Gowk in Scots means a common cuckoo (Cuculus canorus), but also a stupid person or fool. The word, from Middle English goke, was borrowed from Old Norse gaukr .
The word was replaced in south and central England by the French loan word coucou after the Norman Conquest.
The cuckoo family gets its English and scientific names from the call of the bird.

==Cuckoo folklore==
Celtic mythology in particular is rich in references to cuckoos and the surviving folklore gives clues as to why some stones were given the gowk name.

The term gowk is perhaps best known in the context of the old Gowk's Day, the Scottish April Fools' Day, originally held on April 13 when the cuckoo begins to call, and when children were sent on a gowk hunt, a harmless prank involving pointless errands.

Gowk meant both cuckoo and fool; the latter were thought to be fairy-touched. The call of the cuckoo was believed to beckon the souls of the dead, and the cuckoo was thought to be able to travel back and forth between the worlds of the living and the dead.

It was once commonly thought that the first appearance of a cuckoo also brought about a "gowk storm", a furious spring storm.

Cuckoos were said to have the power of prophesy and could foretell a person's lifespan, the number of their children and when they would marry.

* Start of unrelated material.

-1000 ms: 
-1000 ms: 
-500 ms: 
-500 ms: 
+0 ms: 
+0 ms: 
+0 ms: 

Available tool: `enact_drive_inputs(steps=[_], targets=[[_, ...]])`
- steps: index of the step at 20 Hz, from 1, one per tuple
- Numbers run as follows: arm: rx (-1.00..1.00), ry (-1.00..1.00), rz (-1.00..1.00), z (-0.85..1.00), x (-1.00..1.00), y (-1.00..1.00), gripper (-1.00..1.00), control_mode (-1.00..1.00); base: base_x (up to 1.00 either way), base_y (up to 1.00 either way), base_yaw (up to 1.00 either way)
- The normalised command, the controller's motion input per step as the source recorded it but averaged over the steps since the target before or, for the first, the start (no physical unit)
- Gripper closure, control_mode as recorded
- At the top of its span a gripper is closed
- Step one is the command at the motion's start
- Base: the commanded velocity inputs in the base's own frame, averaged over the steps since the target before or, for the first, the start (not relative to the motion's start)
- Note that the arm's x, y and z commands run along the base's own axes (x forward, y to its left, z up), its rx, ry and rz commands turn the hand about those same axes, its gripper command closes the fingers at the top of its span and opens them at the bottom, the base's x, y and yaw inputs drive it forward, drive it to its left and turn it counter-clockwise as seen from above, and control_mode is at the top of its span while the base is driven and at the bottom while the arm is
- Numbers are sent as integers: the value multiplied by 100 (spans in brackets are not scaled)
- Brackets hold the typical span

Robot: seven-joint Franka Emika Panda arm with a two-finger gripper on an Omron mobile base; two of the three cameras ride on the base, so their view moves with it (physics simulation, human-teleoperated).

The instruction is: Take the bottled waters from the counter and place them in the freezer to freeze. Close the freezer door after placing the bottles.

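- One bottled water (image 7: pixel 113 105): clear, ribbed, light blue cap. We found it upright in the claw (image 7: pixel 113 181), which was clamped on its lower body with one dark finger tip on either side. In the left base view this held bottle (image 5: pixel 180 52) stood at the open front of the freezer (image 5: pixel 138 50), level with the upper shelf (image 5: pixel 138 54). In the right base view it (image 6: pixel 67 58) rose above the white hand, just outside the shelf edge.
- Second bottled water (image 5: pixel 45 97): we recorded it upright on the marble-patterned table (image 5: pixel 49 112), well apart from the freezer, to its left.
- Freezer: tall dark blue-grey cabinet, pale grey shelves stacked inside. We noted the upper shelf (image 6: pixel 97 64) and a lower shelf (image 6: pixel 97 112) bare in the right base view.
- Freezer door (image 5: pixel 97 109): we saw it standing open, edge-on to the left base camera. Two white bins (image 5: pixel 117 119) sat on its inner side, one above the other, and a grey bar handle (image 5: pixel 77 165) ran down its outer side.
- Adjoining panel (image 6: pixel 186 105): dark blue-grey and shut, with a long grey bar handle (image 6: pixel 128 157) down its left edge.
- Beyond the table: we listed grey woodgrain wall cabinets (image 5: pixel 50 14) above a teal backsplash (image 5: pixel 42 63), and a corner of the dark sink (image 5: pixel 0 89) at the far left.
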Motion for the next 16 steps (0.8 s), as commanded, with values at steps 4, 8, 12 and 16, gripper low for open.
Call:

It has also been suggested that the gowk or fool originated in the Dark Ages as a name for the Britons, given by the Saxon invaders, and carried some of the meaning of the Devil in the context of an arch foe, who is likened to the fool.

In the Outer Hebrides a cuckoo's call heard when a person was hungry was bad luck, but the opposite was true if the person had recently eaten.

==The gowk stones==
The use of the term gowk at these sites suggests a link with springtime and some of the surviving legends associated with standing stones do have a link with the heralding of spring by the first cuckoo of that season to arrive. In the churchyard at Nevern in Wales is an old stone cross, carved with intricate knotwork. Villagers of Nevern would wait for their "harbinger of spring" and on 7 April, St Brynach's feast day, the first cuckoo of the year would arrive from Africa, alighting on the cross and singing to announce the arrival of spring.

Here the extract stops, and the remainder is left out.